WORK INSTRUCTIONS: Go to the line holding "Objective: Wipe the" in the entries below and write out exactly every line down to and including the line holding "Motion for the".

EXTRACTED DATA:
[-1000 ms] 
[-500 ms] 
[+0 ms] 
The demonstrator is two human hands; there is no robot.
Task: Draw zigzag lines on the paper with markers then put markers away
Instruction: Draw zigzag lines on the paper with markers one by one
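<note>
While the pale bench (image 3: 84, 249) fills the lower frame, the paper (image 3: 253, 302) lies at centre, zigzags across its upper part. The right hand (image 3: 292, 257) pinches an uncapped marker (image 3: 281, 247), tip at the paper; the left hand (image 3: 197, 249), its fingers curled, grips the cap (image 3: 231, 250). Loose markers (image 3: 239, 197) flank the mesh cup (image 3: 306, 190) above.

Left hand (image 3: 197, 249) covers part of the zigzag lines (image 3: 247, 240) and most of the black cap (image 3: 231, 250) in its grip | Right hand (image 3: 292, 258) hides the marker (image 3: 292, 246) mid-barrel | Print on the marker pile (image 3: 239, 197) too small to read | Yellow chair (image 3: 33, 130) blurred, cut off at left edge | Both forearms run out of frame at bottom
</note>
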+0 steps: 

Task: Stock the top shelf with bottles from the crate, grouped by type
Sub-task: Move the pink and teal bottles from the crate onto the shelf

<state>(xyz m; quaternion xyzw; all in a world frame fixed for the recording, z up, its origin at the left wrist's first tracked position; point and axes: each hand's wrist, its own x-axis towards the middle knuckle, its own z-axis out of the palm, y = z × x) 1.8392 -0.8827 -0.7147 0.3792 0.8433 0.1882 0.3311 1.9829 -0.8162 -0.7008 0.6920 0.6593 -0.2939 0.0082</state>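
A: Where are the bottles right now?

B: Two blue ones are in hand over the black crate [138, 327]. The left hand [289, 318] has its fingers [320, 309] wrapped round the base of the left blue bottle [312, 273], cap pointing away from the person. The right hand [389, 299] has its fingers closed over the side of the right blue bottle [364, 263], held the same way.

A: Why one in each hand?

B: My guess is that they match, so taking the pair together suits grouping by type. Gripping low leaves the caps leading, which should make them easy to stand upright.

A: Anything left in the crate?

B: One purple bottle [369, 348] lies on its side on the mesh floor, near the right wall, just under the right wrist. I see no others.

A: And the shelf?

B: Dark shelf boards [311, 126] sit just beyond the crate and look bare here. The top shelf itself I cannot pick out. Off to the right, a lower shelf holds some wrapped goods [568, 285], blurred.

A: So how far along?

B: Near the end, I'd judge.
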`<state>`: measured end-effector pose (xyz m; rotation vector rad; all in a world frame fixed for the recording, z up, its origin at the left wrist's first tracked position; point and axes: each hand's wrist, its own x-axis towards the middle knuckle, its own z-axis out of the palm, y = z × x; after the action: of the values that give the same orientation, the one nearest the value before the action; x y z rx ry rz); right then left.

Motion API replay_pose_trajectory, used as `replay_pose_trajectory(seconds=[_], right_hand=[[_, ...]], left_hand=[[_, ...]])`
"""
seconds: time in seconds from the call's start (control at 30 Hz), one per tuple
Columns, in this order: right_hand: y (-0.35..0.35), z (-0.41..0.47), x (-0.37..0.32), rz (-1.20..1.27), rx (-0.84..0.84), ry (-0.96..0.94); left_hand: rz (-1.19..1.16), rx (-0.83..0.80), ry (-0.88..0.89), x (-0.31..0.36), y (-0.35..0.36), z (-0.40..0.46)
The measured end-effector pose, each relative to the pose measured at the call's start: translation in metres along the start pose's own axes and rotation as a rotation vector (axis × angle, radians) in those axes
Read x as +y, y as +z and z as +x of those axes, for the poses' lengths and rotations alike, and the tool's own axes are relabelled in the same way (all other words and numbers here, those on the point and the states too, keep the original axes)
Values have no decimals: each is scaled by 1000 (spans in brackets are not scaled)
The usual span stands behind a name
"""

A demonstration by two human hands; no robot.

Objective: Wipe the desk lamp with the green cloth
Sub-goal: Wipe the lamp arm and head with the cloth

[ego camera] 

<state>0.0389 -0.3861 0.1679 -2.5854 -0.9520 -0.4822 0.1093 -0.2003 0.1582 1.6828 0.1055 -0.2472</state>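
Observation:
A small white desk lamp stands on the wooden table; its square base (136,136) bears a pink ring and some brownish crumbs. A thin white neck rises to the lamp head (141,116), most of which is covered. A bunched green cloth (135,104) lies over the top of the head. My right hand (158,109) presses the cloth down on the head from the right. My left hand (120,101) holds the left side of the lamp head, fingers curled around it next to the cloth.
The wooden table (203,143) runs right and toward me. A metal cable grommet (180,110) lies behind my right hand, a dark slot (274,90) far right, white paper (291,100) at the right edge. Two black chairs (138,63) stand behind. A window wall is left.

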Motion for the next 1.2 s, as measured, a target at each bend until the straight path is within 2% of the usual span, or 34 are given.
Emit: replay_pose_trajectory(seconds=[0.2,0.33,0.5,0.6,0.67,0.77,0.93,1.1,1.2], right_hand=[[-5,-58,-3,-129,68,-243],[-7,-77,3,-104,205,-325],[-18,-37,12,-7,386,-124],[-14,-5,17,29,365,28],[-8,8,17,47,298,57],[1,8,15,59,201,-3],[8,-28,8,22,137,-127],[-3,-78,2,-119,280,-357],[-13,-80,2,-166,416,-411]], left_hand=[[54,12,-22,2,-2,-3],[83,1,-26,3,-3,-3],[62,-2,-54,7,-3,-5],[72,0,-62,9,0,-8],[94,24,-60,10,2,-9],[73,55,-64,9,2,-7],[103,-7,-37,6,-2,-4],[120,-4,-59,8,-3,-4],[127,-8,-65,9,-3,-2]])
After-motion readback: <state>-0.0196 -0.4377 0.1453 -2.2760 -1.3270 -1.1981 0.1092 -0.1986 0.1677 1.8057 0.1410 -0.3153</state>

TASK RESPONSE:
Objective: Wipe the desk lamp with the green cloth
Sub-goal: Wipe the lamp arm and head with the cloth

[ego camera] 

<state>0.0389 -0.3861 0.1679 -2.5854 -0.9520 -0.4822 0.1093 -0.2003 0.1582 1.6828 0.1055 -0.2472</state>
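Observation:
A small white desk lamp stands on the wooden table; its square base (136,136) bears a pink ring and some brownish crumbs. A thin white neck rises to the lamp head (141,116), most of which is covered. A bunched green cloth (135,104) lies over the top of the head. My right hand (158,109) presses the cloth down on the head from the right. My left hand (120,101) holds the left side of the lamp head, fingers curled around it next to the cloth.
The wooden table (203,143) runs right and toward me. A metal cable grommet (180,110) lies behind my right hand, a dark slot (274,90) far right, white paper (291,100) at the right edge. Two black chairs (138,63) stand behind. A window wall is left.
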
Motion for the next 1.2 s, as measured, a target at each bend until the straight path is within 2% of the usual span, or 34 are given.

The response to this exercise is complete.